* Instructions to follow
Look below for the line holding "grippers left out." and the line holding "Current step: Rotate". Transcribe exactly those lines and all lines between them, nothing more.

* Input for this task
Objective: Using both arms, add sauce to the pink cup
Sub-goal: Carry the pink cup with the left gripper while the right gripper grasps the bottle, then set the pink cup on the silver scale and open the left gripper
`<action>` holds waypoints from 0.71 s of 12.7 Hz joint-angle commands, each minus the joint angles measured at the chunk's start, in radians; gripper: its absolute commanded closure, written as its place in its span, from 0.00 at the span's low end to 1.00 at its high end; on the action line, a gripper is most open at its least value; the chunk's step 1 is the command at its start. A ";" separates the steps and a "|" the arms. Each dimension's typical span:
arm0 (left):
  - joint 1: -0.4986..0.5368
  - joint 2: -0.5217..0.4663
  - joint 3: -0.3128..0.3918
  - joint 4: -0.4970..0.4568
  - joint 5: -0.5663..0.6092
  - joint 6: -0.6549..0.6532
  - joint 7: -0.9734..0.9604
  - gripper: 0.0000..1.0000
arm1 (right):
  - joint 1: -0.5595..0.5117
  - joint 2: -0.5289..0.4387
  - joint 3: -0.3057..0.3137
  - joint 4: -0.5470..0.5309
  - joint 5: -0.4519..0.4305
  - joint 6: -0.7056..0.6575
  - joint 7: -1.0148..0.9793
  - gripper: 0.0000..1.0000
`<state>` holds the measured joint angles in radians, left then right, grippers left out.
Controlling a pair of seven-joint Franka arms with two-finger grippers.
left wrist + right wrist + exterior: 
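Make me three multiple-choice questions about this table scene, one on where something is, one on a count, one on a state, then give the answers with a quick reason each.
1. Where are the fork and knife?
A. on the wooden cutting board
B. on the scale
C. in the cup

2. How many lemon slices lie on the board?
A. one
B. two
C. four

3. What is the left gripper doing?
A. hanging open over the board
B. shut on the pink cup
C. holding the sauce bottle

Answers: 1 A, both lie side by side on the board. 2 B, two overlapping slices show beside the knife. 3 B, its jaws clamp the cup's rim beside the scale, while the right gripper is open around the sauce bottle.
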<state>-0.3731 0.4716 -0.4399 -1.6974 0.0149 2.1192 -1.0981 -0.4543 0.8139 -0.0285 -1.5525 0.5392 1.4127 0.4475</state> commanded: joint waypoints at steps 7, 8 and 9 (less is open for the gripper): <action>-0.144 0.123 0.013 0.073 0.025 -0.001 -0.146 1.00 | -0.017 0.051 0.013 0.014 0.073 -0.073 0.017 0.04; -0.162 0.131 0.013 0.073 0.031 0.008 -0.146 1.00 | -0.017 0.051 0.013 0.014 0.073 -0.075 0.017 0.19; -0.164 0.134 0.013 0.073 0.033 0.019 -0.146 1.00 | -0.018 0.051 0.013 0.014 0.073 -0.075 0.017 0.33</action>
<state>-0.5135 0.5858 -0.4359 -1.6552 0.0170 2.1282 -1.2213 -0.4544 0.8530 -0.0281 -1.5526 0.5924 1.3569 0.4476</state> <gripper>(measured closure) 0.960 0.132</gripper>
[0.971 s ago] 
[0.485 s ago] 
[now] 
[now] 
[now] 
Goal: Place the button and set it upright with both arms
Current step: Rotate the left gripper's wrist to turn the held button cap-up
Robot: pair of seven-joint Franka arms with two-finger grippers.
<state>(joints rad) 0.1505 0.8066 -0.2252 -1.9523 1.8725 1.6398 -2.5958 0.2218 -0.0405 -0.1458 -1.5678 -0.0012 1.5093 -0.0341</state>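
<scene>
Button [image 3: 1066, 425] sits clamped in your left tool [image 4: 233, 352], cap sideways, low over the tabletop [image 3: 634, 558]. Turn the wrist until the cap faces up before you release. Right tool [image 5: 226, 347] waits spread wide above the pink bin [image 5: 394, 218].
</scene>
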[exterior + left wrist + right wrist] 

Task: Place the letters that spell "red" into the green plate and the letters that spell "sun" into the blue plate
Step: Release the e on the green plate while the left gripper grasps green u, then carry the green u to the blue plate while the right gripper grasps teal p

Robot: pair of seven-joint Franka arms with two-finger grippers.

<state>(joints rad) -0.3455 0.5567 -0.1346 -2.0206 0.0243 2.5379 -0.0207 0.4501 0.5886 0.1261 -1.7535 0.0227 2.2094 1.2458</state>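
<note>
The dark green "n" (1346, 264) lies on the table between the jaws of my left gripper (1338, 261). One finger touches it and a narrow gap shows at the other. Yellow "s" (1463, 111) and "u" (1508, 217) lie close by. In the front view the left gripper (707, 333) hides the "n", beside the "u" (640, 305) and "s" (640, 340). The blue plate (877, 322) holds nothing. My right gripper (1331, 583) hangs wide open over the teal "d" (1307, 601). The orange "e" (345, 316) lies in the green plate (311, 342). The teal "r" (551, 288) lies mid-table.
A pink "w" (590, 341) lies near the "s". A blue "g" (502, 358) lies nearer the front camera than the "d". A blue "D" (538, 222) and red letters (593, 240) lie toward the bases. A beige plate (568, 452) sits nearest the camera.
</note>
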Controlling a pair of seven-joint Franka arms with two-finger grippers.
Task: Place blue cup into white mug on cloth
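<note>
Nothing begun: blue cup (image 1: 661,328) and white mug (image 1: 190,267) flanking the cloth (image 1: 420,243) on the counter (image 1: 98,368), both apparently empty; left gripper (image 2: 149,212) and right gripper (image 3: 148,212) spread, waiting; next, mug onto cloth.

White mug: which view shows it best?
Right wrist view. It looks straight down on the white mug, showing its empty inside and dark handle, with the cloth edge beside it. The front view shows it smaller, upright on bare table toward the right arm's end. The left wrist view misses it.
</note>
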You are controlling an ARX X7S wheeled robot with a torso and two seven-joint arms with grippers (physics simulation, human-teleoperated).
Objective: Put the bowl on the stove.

* Response below
`<state>` holds the measured joint angles in radians, left then right, grippers left out.
Controlling a pair of seven-joint Franka arms with two-finger grippers.
left wrist + right wrist + exterior: 
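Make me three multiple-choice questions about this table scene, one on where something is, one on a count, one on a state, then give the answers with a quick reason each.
1. Where are the fork and knife?
A. on the wooden cutting board
B. on the scale
C. in the cup

2. How many lemon slices lie on the board?
A. one
B. two
C. four

3. What is the left gripper doing?
A. hanging open over the board
B. shut on the pink cup
C. holding the sauce bottle

Answers: 1 A, both lie side by side on the board. 2 B, two overlapping slices show beside the knife. 3 B, its jaws clamp the cup's rim beside the scale, while the right gripper is open around the sauce bottle.
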<state>-0.3731 0.4716 -0.4399 -1.6974 0.0149 2.1192 -1.0981 -0.4543 0.8139 -0.0285 -1.5525 0.5392 1.4127 0.4475</state> commanded: joint waypoints at steps 7, 8 and 9 (less is open for the gripper): <action>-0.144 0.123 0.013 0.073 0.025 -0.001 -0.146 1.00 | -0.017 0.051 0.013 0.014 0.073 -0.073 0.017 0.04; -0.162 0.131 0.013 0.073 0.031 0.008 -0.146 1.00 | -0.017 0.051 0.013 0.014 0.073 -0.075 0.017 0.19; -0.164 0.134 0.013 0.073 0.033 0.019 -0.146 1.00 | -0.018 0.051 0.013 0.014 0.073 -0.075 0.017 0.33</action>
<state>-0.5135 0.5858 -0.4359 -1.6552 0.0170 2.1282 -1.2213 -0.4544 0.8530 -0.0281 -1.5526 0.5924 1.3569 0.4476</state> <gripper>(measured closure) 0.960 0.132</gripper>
[0.971 s ago] 
[0.485 s ago] 
[now] 
[now] 
[now] 
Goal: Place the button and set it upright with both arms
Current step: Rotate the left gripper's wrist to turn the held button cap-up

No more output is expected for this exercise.